TemplateDoesNotExist: registration/password_change_form.html

======================================================================
ERROR: Logout without next_page option renders the default template
----------------------------------------------------------------------
  ...
AttributeError: 'module' object has no attribute 'handler500'

----------------------------------------------------------------------
Ran 173 tests in 3.557s

FAILED (errors=3)
Destroying test database 'default'...

Note the missing templates, which make some sense. We think the ERROR: test_password_change_fails_with_invalid_old_password has to do with sqlite, but who knows? We probably should know.

Why do I only need to restore settings.py and not settings.pyc?

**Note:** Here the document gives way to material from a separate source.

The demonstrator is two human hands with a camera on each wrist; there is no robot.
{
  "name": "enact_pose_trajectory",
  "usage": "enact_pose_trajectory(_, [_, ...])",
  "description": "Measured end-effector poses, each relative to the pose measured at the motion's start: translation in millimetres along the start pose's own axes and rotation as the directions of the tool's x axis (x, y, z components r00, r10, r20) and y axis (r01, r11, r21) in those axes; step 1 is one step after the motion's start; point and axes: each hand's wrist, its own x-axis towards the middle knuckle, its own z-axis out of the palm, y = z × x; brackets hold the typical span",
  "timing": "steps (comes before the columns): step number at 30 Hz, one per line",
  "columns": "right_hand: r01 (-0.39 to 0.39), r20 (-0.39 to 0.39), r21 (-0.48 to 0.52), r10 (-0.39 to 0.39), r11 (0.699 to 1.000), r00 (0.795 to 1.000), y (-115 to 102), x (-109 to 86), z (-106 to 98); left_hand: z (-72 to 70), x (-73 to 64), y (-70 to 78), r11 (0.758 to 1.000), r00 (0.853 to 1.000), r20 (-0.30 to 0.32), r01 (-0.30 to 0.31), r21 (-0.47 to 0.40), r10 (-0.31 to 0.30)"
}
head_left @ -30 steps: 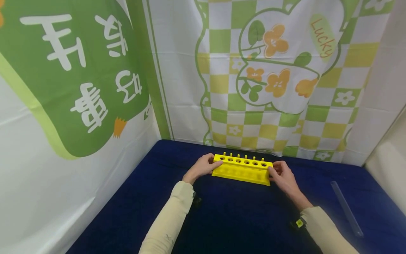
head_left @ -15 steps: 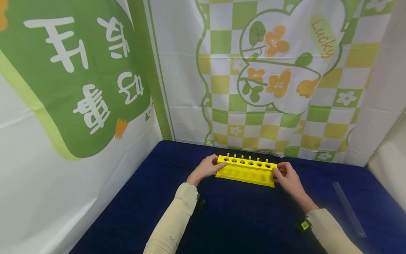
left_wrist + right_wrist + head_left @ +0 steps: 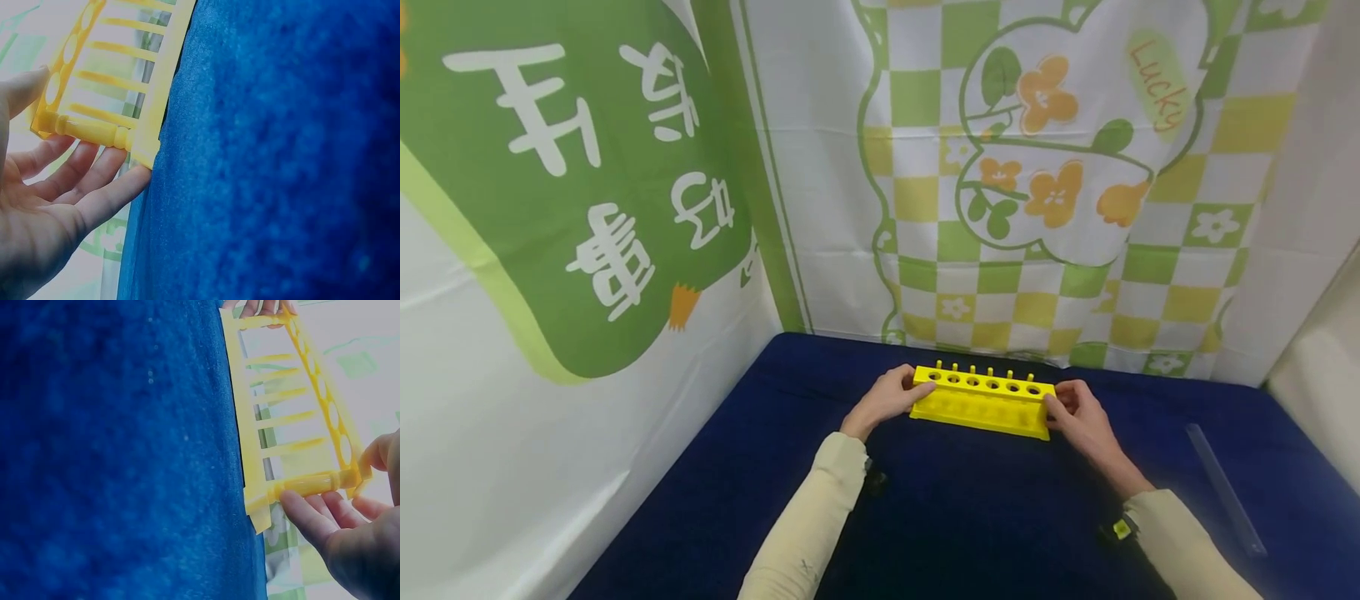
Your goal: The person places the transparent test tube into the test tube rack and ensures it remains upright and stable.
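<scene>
A yellow test tube rack stands upright on the dark blue cloth, with a row of round holes along its top and a line of pegs behind them. My left hand holds its left end, thumb on the top bar. In the left wrist view the fingers of that hand lie against the end post, and one fingertip reaches the base. At the opposite end, my right hand grips the rack with the thumb at the top corner. The right wrist view shows its fingers along the other end post.
A clear plastic tube lies on the blue cloth to the right of my right forearm. Behind the table hangs a green-and-yellow checked curtain; another printed cloth closes off the left side.
Between one second and half a second ago, the rack and both hands appear slightly farther right in the view. Since then they have stayed nearly still, with both hands keeping their hold.
</scene>
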Motion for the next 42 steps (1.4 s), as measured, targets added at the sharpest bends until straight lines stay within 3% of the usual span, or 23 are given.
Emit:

Well first off, remember how we set up git to exclude .pyc files from the repo? So settings.pyc was never put into the repo and therefore cannot be recovered from it. Not to worry though. When you restore settings.py and restart the dev server, settings.pyc is built automatically. Nifty!

Which framework is right?

Which one do you think is right? Why is that, again?

You are completely correct – gold star!

Why not admin for everything?

Why not, indeed!?

The django.admin app is one django’s killer apps! It’s easy to use, powerful, decently extensible. Many sites are just admin sites, dressed in nicer clothes, and given nicer URLConf‘s.

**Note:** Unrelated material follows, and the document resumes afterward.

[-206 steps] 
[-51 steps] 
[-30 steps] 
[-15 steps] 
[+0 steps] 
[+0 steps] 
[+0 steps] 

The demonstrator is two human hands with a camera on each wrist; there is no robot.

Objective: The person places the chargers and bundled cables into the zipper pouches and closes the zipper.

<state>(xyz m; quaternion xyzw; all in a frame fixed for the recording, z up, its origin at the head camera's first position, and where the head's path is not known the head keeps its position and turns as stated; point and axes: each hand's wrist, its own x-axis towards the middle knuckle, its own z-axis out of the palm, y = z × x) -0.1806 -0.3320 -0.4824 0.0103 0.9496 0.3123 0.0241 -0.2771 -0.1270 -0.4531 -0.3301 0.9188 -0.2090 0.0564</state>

There are some concerns though:

  • users and permissions (ensuring the right people can edit the right things)
  • the admin site relies heavily on django.models to work right. If your needs aren’t met by them, admin doesn’t work.

Why don’t people like Django?

  • It’s too magical. Too many mysterious files
  • django.models is limited. Not everything is expressable as a 1:1 mapping with a db table. What if I want to store in other types of data stores?
  • (insert more reasons here!)

With polls added to the app

INSTALLED_APPS = (
    'django.contrib.auth',
    'django.contrib.contenttypes',
    'django.contrib.sessions',
    'django.contrib.sites',
    'django.contrib.messages',
    # Uncomment the next line to enable the admin:
    # 'django.contrib.admin',
    # Uncomment the next line to enable admin documentation:
    # 'django.contrib.admindocs',
     'polls',
 )

What is the ROOT_URLCONF?

Look in settings.py:

ROOT_URLCONF = 'myproject.urls'

This setting is for a python module. In those, . implies a directory structure, so Django will look at myproject/urls.py. Magical?

What writes the error message when a choice is missing?

Look in views.py:

try:
    selected_choice = p.choice_set.get(pk=request.POST['choice'])
except (KeyError, Choice.DoesNotExist):
    # Redisplay the poll voting form.
    return render_to_response('polls/detail.html', {
        'poll': p,
        'error_message': "You didn't select a choice.",
    }, context_instance=RequestContext(request))

What is triggered by http://127.0.0.1:8000/polls/23/results/ ?

Given:

urlpatterns = patterns('',
 (r'^polls/$', 'polls.views.index'),
 (r'^polls/(\d+)/$', 'polls.views.detail'),
 (r'^polls/(\d+)/results/$', 'polls.views.results'),
 (r'^polls/(\d+)/vote/$', 'polls.views.vote'),
)

We ignore the http://127.0.0.1:8000/ bit.

The rest polls/23/results/ fails to match first two, but does match r'^polls/(\d+)/results/$', which captures the 23.

Thus polls.views.results is called with the argument 23.

Why are request.POST values always strings?

  • Think about the interaction process with websites. You enter text, and it goes off for processing.
  • Strings are the universal currency of computing!
  • Even when something looks like an int, it is better not to guess (e.g. ZIP codes).
  • Explicit is better than Implicit is part of the Zen of Python . SNARK: Django isn’t always very explicit.